Task requirements: Copy out exactly the lines spanning the line with "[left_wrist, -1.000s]" to the line with "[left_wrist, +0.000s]", inclusive, from the data underneath, with no pictures.
(Data extract begins)
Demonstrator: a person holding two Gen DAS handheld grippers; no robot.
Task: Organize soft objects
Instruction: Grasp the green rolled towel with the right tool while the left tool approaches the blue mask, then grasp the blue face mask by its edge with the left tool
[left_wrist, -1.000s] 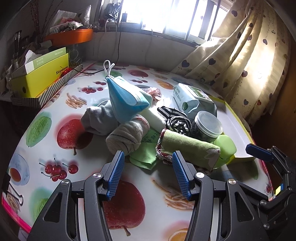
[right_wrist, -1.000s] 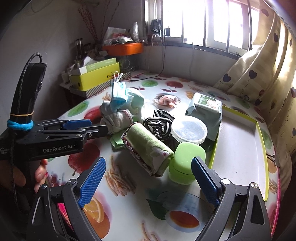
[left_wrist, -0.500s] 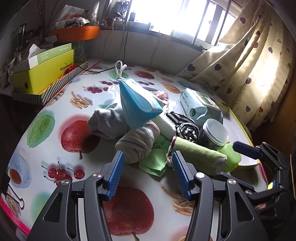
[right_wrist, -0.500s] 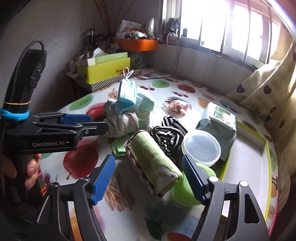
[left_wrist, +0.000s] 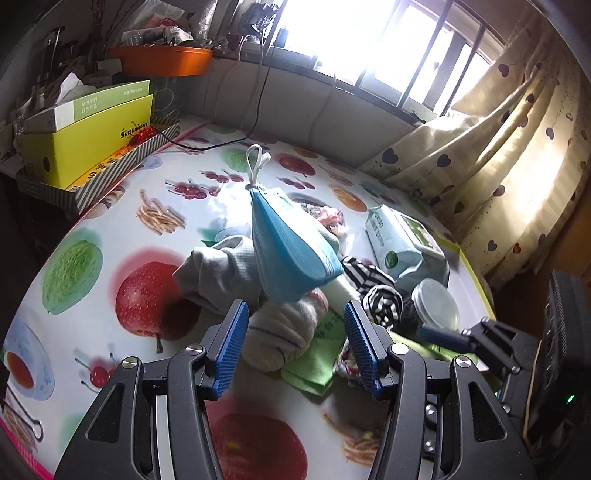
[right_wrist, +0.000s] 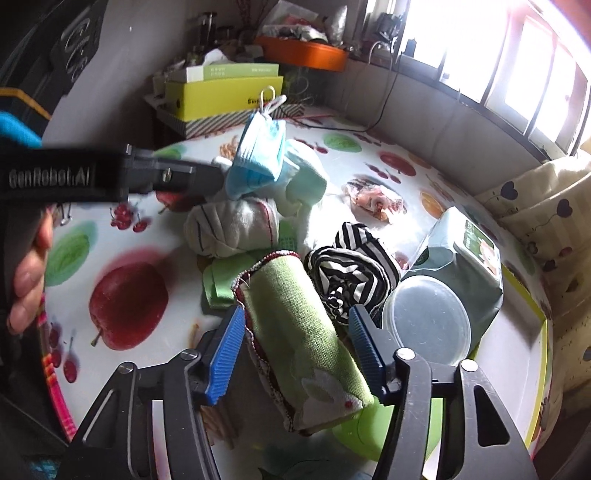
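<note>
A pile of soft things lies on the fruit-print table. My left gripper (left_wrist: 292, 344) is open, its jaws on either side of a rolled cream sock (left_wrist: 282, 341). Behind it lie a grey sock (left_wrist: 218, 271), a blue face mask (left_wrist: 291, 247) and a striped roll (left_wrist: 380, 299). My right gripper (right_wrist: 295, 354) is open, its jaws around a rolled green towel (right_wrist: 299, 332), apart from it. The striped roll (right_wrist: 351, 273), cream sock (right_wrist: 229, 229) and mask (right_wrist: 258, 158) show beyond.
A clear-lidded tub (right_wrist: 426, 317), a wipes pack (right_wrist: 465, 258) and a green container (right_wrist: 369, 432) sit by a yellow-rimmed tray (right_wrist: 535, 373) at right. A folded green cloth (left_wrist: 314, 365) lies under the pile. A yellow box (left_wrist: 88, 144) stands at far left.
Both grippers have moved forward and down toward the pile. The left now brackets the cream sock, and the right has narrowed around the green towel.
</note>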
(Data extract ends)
Result below:
[left_wrist, -1.000s] 
[right_wrist, -1.000s] 
[left_wrist, -0.500s] 
[right_wrist, -0.500s] 
[left_wrist, +0.000s] 

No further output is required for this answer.